Teachers Awarded Bright Ideas Grants
Exciting, hands-on learning projects are coming to classrooms in the Caldwell County Schools thanks to $12,867 in Bright Ideas grants awarded recently by Blue Ridge Energy to educators during a special luncheon honoring winning teachers and their principals.
Bright Ideas is an academic grants program sponsored by Blue Ridge Energy in conjunction with North Carolina Electric Membership Corporation and its 26 other member electric cooperatives. Bright Ideas grants help further traditional academic learning by funding innovative scholastic projects that go beyond available school funding.
Caldwell County Schools grant winners:
Freda Parker, Caldwell Applied Sciences Academy, $1,761
Fun with Robotics - In order to prepare students for their future, a school needs a curriculum that adapts to current career trends. Using Ranger Robots, especially in the Engineering Academy, will require students to go beyond simple robotic programming and develop skills necessary for the developing multidisciplinary branch of engineering called Mechatronics.
Chad Davis, Gateway School, $1,000
Gamification of Gateway - To gamify the classroom by incorporating Oculus Quest virtual reality adventures, BreakoutEDU escape room simulations, and GooseChase multimedia scavenger hunts so that our school can increase student engagement, better understand the North Carolina curriculum, and improve data from assessments due to student investment in the learning environment.
Amanda Bregel, Caldwell Early College High School, $1,100
Caldwell Proud - Caldwell Proud inspires students to discover themselves through their roots. A substantial amount of identity is connected to home, so developing comfort and confidence in the history and daily life of your hometown is akin to learning oneself. Caldwell Proud creates confident, proactive, and creative champions for our local community.
Patricia Hartley, Collettsville Elementary School, $593
Squishy Circuits - Fourth and Seventh Grade Students will learn about the study of electrically charged objects through the use of Squishy Circuits, a fun yet innovative way to understand conductivity. This project allows a hands-on approach to studying how electric circuits work.
Adrienne Dula, Gamewell Elementary School, $1,750
The Hovercraft Project - The Hovercraft Project is an experience where students work together to build hovercraft vehicles. Teams are provided with materials and the engine of a leaf blower. Students plan, assemble and test their vehicles. When assembled, the engine blows air into the vehicle allowing it to float across the floor.
Cassandra Reed, Horizons Elementary School, $1,716
Virtual Reality Classroom - I would like to utilize virtual learning in each classroom. To achieve this, I would need virtual headsets for each classroom and a cell phone for each classroom to use. I would also need a merge cube for each class. This would allow our students to experience lessons, explore environments, visit the past and much more.
David Brotherton, Hudson Middle School, $1,000
To cut, or not to cut! - My class introduces middle school students to healthcare careers. Dissections are currently used as a comparison to human anatomy; but, sixth-graders wielding scalpels is problematic. Online VR anatomy programs offer an added level of individual participation and curriculum differentiation.

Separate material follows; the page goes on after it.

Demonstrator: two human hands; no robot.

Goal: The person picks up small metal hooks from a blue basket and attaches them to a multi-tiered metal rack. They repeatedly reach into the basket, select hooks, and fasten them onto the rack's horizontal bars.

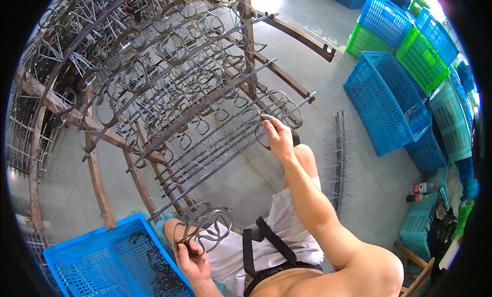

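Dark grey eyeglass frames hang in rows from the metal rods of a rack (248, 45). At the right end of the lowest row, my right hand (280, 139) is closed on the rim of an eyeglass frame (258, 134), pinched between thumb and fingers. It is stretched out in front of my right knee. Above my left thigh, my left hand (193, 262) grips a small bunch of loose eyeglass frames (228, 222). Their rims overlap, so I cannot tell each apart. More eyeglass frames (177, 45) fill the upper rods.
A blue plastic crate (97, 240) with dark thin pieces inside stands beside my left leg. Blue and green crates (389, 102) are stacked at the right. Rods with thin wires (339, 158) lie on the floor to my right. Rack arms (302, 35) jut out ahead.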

Carla AIgram, South Caldwell High School, $1,996
The Big Read! - All 9th-grade students will read Alan Gratz’s new novel about D-Day titled Allies. Through this high-interest historical fiction book, read as a community, students will understand the multifaceted aspects of war by studying it in all core subjects...math, English, history, and science.
Erin Roper, Whitnel Elementary School, $600
Orffin' Around - This project is to intended to provide opportunities for students to play barred Orff instruments.
Jenna Bailey, Hibriten High School, $1,351
Intaglio Printmaking for the Classroom - I would like to develop the curriculum to teach high school art students the process of intaglio printmaking, which requires the use of a printing press. The project would include teaching printing processes like drypoint etching on plexiglass, chine-collé, and making multi-colored, multi-layered prints.
To date, Blue Ridge Energy has awarded more than $519,000 and provided direct funding assistance that has impacted over 100,000 students through 580 different grants.